Ce sont les chaires en gynéco-oncologie moléculaire du professeur Éric Asselin, celle sur les trajectoires d'usage de drogues et les problématiques associées du professeur Natacha Brunelle et celle sur la neuropharmacologie moléculaire du professeur Michel Cyr qui ont été renouvelées. Les trois chercheurs se disent très heureux de voir leurs efforts des dernières années récompensés et surtout, d'obtenir les moyens pour poursuivre leurs travaux.
«Dans un contexte de plus en plus compétitif et dans lequel il faut être de plus en plus créatif, nous sommes honorés d'avoir vu nos chaires renouvelées. Ça veut dire que nous avons fait nos preuves qu'ici à l'UQTR, on peut faire de la science de calibre canadien et même international», mentionne Michel Cyr.
Les trois chaires reçoivent donc un financement de 500 000 $ chacune provenant du Programme des chaires de recherche du Canada. Deux d'entre elles ont également obtenu des fonds pour l'acquisition d'infrastructures de recherche. La chaire en gynéco-oncologie moléculaire a reçu 69 597 $ en provenance de la Fondation canadienne pour l'innovation (FCI), du gouvernement du Québec, de fournisseurs d'équipement et de l'UQTR elle-même. Celle sur les trajectoires d'usage des drogues et les problématiques associées a quant à elle obtenu 22 180 $ de la FCI.
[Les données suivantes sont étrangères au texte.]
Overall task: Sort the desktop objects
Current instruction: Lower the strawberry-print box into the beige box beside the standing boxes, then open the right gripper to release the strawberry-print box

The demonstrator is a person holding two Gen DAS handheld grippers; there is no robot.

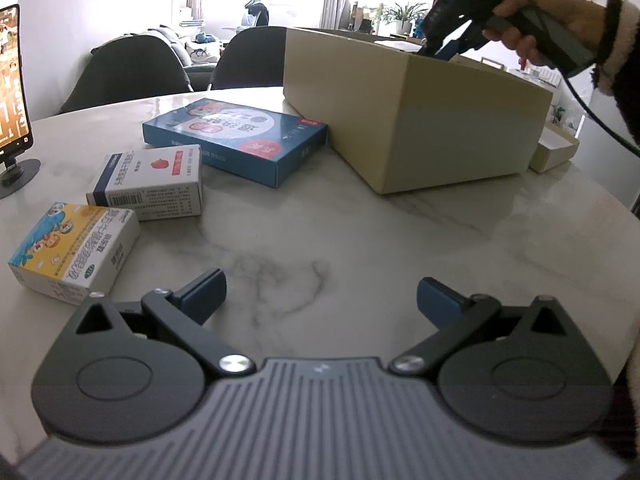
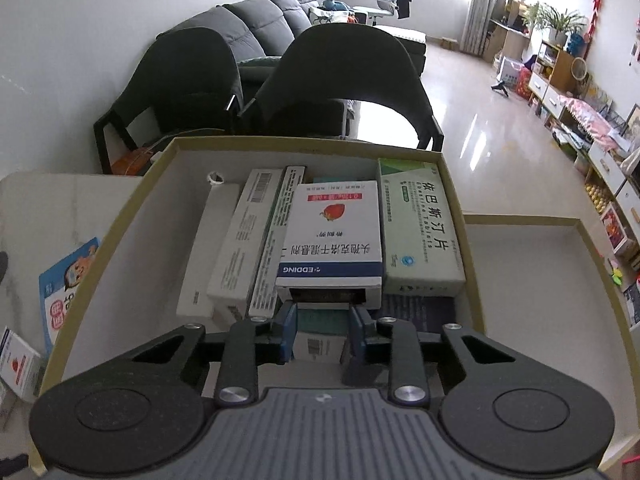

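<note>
Right claw (image 2: pixel 323 330) is down inside the cardboard box (image 2: pixel 120 216), pointing steeply in, jaws drawn in close with the near end of the white strawberry carton (image 2: pixel 332 236) right at the tips. Whether the pads (image 2: pixel 289 332) are actually pressing on that carton or just sitting in front of it, the wrist view does not settle; the contact is hidden under the carton's lip.

That carton lies flat on top of other packs, with the green tablet box (image 2: pixel 420 232) touching it on one side and a long white pack (image 2: pixel 248 240) standing on edge on the other. Tight quarters. The risk here: a grip on only the end flap could crush it, or the carton could swing and drag a neighbour as it moves. If this is a release instead, the carton is perched on others and could slide or tip.

Over on the left, the left claw (image 1: pixel 320 300) hangs spread wide over bare marble tabletop (image 1: pixel 400 240), holding nothing. Three packs wait outside the box: the blue flat box (image 1: pixel 236 140), the white apple carton (image 1: pixel 148 180) and the yellow cartoon carton (image 1: pixel 76 248). The blue one sits just beside the box wall, so a careless approach could shove it against the cardboard. The yellow carton lies close to the left claw's outer finger (image 1: pixel 204 292); a sideways swing would knock it.
</note>
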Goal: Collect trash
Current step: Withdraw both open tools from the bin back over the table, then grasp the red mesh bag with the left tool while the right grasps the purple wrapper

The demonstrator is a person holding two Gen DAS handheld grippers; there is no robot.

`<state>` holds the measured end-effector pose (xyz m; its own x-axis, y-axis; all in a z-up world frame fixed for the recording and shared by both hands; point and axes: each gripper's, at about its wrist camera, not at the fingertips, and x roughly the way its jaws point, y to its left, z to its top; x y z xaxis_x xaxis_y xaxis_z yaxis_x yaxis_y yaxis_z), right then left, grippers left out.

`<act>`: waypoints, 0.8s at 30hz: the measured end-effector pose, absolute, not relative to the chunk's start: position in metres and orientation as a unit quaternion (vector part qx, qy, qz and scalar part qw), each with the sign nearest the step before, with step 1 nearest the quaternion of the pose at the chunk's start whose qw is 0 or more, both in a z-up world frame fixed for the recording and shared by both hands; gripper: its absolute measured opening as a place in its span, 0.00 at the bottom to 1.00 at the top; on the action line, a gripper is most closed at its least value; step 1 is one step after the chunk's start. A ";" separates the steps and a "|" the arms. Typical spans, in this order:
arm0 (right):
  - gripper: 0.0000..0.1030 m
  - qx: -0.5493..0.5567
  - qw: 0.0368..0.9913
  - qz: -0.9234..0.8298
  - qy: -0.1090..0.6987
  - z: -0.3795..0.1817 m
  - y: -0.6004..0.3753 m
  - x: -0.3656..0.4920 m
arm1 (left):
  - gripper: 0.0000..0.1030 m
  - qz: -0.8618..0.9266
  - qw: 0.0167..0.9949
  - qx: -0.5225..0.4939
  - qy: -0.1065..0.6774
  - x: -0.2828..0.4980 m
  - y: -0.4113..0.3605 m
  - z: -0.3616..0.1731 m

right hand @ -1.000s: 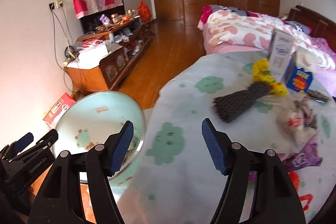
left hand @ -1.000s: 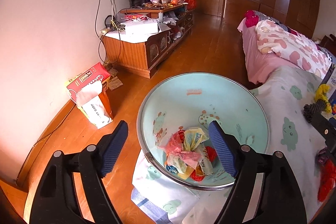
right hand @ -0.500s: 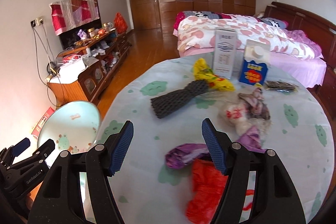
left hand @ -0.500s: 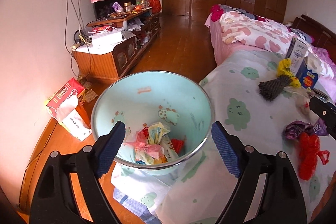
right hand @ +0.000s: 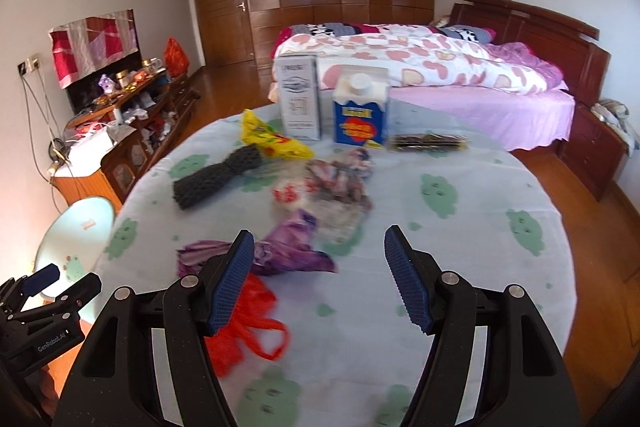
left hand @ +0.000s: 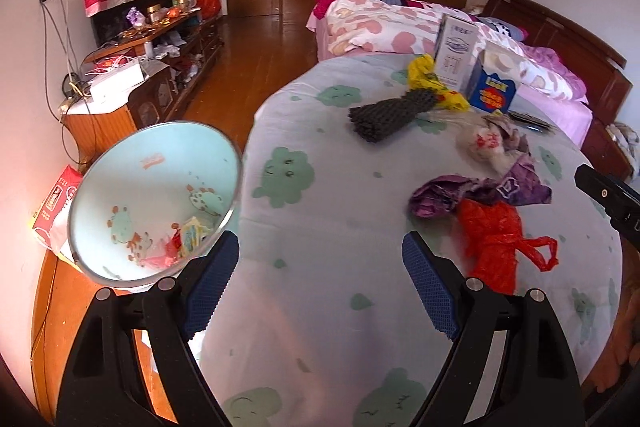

Pour la population en général, les travaux qu'effectuent les chercheurs dans le cadre de ces chaires peuvent sembler vagues et abstraits. Mais pourtant, ils ont des implications très concrètes dans les combats que mènent les spécialistes de la santé contre certaines maladies.
C'est notamment le cas des découvertes du professeur Éric Asselin et de son équipe. Ces dernières vont d'ailleurs peut-être prochainement changer la façon de traiter les cancers, notamment ceux dont souffrent généralement les femmes.
«Ce qui nous intéresse, c'est de comprendre pourquoi certaines cellules ne veulent pas répondre aux médicaments employés pour le traitement du cancer. Nous avons notamment découvert des interrupteurs dans les cellules pour que les médicaments puissent avoir leurs effets et tuer les cellules cancéreuses», explique le professeur Asselin.